Mais surtout, grâce à son professeur d’Athènes, Elvira de Hidalgo, elle redécouvrit les canons du bel canto, ce beau chant virtuose autrefois apanage des castrats, réapparu chez Bellini, Donizetti, Rossini ou certains Verdi. Ligne de chant gommant les passages de registre, chant sur le souffle, pianissimi, mezza di voce, ornements, cet art du chant, le plus exigeant qui soit, met la voix en valeur de façon incomparable.

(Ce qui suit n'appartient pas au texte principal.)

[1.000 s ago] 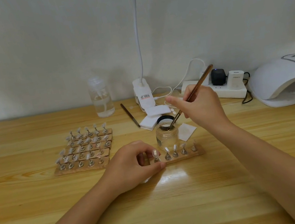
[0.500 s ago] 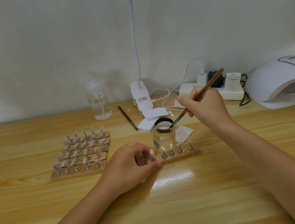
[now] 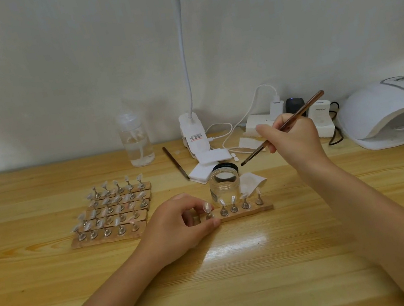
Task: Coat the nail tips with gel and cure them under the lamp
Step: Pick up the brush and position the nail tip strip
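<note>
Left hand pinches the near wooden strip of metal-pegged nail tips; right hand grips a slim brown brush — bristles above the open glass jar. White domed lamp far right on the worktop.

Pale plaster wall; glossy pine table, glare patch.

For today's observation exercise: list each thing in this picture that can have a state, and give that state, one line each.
Glass jar: open, lid off.
Brush: held in the right hand, tip above the jar, out of it.
Wooden strip: flat on the table, pinched at its end by the left hand.
Curing lamp: switched on, display lit.
Spare brush: lying on the table.
Clear bottle: upright, capped.
</note>
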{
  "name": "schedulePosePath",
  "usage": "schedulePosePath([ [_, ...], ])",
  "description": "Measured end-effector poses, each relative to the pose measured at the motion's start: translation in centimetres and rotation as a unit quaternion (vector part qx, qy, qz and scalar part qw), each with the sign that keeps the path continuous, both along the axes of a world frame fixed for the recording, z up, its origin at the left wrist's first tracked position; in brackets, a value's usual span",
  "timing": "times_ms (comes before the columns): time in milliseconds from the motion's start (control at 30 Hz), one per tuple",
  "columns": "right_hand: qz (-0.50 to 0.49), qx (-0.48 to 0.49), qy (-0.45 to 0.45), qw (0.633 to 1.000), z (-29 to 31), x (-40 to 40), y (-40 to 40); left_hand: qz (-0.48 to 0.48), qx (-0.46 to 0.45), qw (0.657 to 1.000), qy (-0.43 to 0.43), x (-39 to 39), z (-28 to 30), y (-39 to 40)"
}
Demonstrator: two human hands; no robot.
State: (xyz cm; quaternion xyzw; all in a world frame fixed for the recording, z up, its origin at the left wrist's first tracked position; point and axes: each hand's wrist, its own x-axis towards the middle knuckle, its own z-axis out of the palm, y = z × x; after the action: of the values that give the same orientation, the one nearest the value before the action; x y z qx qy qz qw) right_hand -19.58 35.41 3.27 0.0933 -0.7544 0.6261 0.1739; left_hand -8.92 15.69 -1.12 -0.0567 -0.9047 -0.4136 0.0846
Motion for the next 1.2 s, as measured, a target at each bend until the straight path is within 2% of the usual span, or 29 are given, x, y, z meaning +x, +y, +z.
schedulePosePath([
  [267,0.041,0.0,-0.023,0.999,-0.9,0.3,-1.1,-0.012,0.013,1.0,0.004,0.1,0.0,-0.1],
  [767,-0.002,0.0,-0.059,0.998,-0.6,0.1,-0.2,-0.01,0.049,0.999,-0.009,0.2,0.3,-0.1],
  [1200,0.026,-0.02,-0.095,0.995,-1.0,0.9,-1.0,-0.022,0.084,0.996,0.0,0.0,0.1,-0.5],
])
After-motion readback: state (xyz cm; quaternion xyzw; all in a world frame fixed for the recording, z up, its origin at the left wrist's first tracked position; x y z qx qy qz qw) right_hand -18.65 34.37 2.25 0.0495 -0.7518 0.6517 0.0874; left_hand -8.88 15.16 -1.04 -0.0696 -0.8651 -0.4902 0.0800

Sur le strict plan vocal, le règne de la Callas ne devait guère dépasser une dizaine d’années, d’environ 1947 à 1958-1960, mais dès son vivant le disque omniprésent perpétue le mythe, tout comme ses malheurs sentimentaux, puis sa mort prématurée à 54 ans.
Les générations suivantes ont pris la relève de ce répertoire roi, telles les américaines Beverly Sills et Shirley Verrett, les italiennes Renata Scotto et Mirella Freni, les espagnoles Victoria de Los Angeles et Montserrat Caballé, l’australienne Joan Sutherland, puis Teresa Stratas, Leontyne Price, Jessye Norman, June Anderson, Lella Cuberli, Renée Fleming, Angela Gheorghiu, d’autres encore… toutes chanteuses divines…

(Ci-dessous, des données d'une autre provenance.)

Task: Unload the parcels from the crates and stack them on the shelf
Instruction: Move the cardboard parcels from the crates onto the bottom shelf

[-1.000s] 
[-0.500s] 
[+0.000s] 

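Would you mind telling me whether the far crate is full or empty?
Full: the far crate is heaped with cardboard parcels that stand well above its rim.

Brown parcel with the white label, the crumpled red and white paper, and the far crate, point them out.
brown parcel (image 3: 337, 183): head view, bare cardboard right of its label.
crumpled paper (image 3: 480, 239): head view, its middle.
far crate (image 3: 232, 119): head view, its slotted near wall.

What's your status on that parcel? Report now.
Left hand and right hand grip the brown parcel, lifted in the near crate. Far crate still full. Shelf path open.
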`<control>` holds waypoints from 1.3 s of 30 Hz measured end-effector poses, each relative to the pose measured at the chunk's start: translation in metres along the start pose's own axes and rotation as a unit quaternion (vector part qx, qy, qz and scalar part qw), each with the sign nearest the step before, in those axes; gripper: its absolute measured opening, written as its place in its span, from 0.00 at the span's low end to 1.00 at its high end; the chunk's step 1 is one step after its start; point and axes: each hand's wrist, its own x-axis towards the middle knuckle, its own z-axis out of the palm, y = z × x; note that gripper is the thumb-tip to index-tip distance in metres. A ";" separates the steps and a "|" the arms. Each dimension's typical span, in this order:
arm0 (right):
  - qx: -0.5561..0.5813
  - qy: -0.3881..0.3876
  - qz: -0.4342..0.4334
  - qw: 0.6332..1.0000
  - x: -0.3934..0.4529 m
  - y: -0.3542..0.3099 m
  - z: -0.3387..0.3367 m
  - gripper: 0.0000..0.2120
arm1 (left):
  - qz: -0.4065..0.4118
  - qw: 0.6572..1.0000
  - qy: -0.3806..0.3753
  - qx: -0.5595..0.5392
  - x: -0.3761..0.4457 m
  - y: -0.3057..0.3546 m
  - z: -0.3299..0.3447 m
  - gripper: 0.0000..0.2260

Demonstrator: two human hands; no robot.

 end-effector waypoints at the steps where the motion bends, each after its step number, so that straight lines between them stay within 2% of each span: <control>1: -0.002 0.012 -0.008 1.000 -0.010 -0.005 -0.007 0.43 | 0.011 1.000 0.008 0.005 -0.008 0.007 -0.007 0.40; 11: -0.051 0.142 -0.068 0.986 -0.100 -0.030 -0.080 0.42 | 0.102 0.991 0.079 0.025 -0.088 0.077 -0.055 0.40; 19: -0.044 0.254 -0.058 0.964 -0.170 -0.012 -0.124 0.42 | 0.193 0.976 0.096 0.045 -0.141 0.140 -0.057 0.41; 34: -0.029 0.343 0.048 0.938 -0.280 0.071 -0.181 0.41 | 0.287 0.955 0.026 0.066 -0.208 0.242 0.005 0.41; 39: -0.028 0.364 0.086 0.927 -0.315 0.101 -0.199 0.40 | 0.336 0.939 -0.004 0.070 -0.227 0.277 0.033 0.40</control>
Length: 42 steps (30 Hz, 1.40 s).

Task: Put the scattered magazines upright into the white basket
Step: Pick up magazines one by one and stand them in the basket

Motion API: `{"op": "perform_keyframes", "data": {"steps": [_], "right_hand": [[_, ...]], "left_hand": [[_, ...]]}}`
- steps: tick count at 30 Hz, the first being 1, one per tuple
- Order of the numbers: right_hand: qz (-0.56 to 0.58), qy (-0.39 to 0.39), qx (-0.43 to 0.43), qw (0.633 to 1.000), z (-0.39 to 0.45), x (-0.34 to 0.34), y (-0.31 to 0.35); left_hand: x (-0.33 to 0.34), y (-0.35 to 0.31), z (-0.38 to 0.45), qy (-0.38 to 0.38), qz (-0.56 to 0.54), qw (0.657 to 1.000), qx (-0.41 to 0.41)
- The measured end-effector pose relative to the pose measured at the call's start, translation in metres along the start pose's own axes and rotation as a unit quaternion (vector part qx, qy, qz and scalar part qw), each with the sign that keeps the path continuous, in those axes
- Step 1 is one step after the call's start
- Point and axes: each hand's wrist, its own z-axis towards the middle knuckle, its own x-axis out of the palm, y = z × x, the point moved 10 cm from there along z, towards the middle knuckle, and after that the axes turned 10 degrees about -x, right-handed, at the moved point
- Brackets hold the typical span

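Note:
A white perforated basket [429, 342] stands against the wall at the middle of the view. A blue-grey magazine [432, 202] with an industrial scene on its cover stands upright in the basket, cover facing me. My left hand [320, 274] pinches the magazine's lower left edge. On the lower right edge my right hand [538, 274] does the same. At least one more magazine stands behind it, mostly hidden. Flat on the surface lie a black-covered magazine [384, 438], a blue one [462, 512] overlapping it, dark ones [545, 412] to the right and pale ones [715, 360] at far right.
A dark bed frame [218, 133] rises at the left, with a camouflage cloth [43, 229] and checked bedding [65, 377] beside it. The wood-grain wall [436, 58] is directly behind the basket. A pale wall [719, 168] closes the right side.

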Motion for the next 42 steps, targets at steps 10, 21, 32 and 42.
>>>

Et miracle des miracles, dans notre époque obsédée par la rapidité et les changements les plus brutaux, des chanteuses alliant intense humilité et orgueil fermement ancré demeurent désireuses d’arriver au sommet du chant. J’ai évoqué la mezzo italienne Cecilia Bartoli et je la vois encore arpentant la scène du théâtre des Champs-Elysées il y a quelques années drapée dans une cape immense noir et rouge, chaussée de cuissardes, l’épée à la main, exprimant sa fureur à coups de vocalises baroques étourdissantes et provocantes ! Elle est la seule à pouvoir le faire, et elle est inégalable dans ce qu’elle fait.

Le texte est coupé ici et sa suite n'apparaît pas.